• The Federal Bill Promising More Protection for Consumer’s Data and More Compliance Issues for U.S. Companies
  • December 17, 2018 | Authors: Marjorie F. Bagnato; Jason L. Ott
  • Law Firm: Dickie, McCamey & Chilcote, P.C. - Pittsburgh Office
  • When the European Union (the “EU”) passed the General Data Protection Regulation (the “GDPR”) in 2016, U.S. companies were not certain whether it would have any ramifications for them. In May, the GDPR went into effect; and most companies, both international and domestic, scrambled to become compliant or assess whether compliance was necessary. We previously have discussed the importance of compliance with the GDPR for domestic companies in various industries and connections. However, the GDPR has had an increasing impact in influencing legislation and inspiring a global trend in stricter data privacy laws.

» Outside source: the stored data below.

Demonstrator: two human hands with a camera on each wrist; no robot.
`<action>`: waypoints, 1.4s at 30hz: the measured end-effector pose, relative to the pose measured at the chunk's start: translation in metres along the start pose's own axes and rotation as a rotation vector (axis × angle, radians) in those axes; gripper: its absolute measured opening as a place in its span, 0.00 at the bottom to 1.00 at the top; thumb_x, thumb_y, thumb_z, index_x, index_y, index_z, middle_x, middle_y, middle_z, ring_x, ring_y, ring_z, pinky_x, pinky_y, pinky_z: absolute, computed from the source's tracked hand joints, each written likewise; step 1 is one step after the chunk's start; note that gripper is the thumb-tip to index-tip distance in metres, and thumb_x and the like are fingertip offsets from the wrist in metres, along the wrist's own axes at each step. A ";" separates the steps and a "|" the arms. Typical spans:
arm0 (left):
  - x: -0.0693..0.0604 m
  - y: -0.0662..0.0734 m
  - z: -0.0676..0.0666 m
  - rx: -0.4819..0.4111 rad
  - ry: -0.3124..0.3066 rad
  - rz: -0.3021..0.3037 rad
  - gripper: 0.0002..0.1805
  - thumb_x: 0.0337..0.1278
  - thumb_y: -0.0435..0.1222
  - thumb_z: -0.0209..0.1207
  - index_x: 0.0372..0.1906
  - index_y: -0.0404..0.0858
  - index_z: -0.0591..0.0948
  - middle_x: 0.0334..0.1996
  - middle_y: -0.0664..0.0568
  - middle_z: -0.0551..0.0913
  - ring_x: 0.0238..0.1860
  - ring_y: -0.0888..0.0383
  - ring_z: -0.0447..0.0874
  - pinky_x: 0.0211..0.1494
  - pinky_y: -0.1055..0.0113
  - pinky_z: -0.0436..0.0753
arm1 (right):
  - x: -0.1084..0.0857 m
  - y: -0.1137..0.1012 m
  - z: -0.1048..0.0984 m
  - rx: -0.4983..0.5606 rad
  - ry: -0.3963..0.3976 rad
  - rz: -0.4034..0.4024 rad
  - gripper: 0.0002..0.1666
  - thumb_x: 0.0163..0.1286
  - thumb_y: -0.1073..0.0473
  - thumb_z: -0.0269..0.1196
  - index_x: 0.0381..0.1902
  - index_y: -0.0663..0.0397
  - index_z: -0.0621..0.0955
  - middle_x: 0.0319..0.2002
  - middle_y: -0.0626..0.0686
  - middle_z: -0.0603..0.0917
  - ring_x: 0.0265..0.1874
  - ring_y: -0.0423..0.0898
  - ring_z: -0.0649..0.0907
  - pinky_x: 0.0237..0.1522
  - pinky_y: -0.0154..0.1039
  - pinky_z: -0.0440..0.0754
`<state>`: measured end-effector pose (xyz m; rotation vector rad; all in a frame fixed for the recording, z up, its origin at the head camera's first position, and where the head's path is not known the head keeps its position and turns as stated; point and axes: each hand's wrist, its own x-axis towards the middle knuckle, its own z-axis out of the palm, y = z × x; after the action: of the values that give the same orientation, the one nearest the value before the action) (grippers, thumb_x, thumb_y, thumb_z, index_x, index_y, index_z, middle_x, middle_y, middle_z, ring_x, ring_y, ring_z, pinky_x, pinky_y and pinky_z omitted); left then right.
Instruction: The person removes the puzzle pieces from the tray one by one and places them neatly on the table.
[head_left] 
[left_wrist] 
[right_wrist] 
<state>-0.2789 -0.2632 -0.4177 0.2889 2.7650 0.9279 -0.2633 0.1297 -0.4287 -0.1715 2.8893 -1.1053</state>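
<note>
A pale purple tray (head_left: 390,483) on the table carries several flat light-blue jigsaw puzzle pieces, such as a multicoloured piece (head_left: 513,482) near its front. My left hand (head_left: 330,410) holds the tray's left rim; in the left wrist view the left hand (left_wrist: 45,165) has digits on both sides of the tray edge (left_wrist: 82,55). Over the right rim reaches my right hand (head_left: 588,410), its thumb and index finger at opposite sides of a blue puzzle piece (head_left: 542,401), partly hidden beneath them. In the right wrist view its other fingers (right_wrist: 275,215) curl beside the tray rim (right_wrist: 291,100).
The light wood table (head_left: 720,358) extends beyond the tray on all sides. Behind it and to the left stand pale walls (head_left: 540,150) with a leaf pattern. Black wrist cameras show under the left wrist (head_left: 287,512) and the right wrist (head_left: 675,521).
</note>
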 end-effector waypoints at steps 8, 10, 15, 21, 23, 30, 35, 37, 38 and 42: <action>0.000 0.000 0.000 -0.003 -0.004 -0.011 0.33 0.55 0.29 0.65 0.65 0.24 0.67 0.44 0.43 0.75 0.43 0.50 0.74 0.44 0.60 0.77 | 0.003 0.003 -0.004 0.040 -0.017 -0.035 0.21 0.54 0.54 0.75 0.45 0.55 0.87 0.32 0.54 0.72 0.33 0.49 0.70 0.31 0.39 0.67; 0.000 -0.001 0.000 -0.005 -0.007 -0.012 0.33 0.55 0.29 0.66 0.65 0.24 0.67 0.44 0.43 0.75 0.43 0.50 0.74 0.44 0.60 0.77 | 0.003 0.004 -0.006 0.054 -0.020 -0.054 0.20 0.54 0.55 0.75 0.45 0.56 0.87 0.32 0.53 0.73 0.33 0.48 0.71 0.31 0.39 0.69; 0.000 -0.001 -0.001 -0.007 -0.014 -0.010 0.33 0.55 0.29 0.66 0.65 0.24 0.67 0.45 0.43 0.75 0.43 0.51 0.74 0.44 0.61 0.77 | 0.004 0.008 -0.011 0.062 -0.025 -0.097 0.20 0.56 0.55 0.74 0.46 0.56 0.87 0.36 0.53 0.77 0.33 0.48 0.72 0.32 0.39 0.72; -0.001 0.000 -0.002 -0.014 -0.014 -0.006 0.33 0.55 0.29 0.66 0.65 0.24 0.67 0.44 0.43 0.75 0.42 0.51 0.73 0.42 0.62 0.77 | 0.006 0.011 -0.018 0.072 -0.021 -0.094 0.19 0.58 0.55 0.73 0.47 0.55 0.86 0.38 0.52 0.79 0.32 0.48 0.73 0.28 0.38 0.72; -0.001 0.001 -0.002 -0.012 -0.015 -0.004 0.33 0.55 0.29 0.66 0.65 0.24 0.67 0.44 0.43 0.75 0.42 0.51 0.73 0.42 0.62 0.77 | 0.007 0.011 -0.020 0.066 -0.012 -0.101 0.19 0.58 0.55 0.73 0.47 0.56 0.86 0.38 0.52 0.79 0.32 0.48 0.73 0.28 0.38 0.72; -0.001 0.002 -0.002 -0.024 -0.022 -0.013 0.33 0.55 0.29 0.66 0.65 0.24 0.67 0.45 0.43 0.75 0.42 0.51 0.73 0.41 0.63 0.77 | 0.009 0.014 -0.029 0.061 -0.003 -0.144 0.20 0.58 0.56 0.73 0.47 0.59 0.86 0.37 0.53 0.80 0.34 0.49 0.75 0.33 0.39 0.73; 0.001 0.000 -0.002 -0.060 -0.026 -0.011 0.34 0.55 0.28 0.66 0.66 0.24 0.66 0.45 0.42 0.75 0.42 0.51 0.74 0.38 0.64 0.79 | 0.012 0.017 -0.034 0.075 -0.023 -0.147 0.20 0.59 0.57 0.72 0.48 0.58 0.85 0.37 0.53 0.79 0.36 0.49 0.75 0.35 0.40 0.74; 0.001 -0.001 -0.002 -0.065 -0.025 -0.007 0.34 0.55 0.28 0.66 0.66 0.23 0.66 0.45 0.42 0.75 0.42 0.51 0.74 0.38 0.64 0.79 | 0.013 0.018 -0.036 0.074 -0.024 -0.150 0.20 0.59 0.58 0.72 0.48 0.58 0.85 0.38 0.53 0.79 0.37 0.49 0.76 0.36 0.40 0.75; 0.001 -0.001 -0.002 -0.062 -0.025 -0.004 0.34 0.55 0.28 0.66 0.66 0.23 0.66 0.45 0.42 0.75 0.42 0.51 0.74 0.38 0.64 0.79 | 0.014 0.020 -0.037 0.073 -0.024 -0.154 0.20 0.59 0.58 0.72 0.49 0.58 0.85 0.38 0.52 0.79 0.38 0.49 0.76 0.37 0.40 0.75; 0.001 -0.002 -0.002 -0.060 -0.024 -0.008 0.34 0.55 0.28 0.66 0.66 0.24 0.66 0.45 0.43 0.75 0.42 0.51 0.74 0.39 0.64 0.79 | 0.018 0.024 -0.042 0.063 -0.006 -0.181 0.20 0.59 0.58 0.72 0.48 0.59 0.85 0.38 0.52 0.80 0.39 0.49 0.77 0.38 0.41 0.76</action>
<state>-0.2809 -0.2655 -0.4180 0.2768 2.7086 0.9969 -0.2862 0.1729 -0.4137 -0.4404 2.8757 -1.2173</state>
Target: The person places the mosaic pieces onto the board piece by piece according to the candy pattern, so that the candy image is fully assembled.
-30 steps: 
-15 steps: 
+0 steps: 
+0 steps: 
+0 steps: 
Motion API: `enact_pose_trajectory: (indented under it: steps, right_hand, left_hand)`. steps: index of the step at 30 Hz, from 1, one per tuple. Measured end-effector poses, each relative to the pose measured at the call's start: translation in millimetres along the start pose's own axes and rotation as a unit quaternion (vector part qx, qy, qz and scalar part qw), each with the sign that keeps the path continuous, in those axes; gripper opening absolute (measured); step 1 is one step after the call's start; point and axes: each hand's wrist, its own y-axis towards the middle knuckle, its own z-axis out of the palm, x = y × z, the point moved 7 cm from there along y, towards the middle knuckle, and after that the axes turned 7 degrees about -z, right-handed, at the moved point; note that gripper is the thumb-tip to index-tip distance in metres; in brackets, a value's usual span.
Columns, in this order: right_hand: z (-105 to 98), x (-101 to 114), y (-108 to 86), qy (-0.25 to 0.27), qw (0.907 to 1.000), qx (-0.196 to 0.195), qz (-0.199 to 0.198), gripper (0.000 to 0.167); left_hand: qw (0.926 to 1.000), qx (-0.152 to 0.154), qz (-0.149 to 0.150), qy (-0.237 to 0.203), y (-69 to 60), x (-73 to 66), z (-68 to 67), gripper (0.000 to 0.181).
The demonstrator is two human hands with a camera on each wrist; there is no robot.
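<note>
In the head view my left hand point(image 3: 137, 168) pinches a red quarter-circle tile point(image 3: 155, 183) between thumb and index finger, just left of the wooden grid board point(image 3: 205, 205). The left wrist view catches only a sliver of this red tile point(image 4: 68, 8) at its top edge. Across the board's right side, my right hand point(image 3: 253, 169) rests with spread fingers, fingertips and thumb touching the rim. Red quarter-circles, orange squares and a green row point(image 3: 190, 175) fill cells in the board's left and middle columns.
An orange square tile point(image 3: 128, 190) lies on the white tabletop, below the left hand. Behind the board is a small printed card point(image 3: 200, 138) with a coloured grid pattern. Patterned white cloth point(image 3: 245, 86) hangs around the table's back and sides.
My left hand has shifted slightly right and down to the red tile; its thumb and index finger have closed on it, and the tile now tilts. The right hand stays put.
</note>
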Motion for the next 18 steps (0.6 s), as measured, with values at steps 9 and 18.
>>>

    As previously discussed, the GDPR has inspired bills both internationally (such as India’s Privacy Bill) and domestic (including both the California Consumer Privacy Act (the “CCPA”) and Colorado’s Consumer Data Privacy Law). The domestic state legislation activity directed toward stricter data privacy laws has led to the introduction of a federal bill tentatively titled the Consumer Data Protection Act (the “CDPA”). The CDPA was introduced by Senator Ron Wyden of Oregon in November. Senator Wyden claims the objective of the bill is to prevent companies from profiting from consumer’s data. The Federal Trade Commission will enforce the bill and, in so doing, will aim to regulate the collection of consumer data in the following ways:

    • submission of annual data protection reports
    • power granted to consumers to opt-out of being tracked on websites
    • steep fines and criminal penalties for violators

    Annual Data Protection Reports

    The CDPA will require companies to submit data protection reports to the government. Further, the bill would require top executives of companies, such as their Chief Executive Officers, Chief Operating Officers, etc., to certify the contents of all such reports submitted. The reports must outline the measures taken to ensure the security of all collected personal information and, by certifying those reports, high ranking executives will be held liable for any fraudulent behavior or failure of their companies to comply.

    Tracking Opt-Out Provisions

    The CDPA will aim to implement a “Do Not Track” tool, which data collecting companies must make available to consumers. The tool will inform service providers that the consumer does not wish to be tracked or have his or her information collected while utilizing their websites, outside of the information voluntarily and expressly given by the consumer to such service providers. This would effectively stop the practice of these service providers collecting consumer data to sell to third-party companies for profit without consent.

    Companies such as Facebook have generated outlandish revenues from just such practices for many years. The CDPA acknowledges that the opt-out provision ultimately would destroy a company that generates most of its revenue from dealing consumer data. The bill foresees companies refusing services if an individual opts out of being tracked. To stop companies from losing profits and to ensure consumers are not discriminated against, the CDPA states that companies are able to charge for what was originally free online services to offset the revenue they will lose by being disabled from tracking and collecting consumer data.

    Fines and Criminal Penalties

    Similar to the GDPR, the CDPA packs a potent punch. Non-compliance under the bill can result in penalties of up to 4% of a violating company’s annual revenue. Unlike the GDPR, the CDPA also targets individual actors and provides for criminal penalties. An executive who knowingly misleads the Federal Trade Commission may be fined up to $5 million for such misrepresentations and, even more drastically, also could face up to 20 years in prison for such wanton misconduct.

    Ramifications for Companies

    Currently, the CDPA is in the infancy stage. However, it is reasonable to believe that the global trend for stronger consumer data privacy laws will see bi-partisan support for this bill. Companies that have actively pursued compliance with the GDPR and CCPA will be in a prime position to become compliant with the CDPA through only minor updates/revisions to their internal and published policies.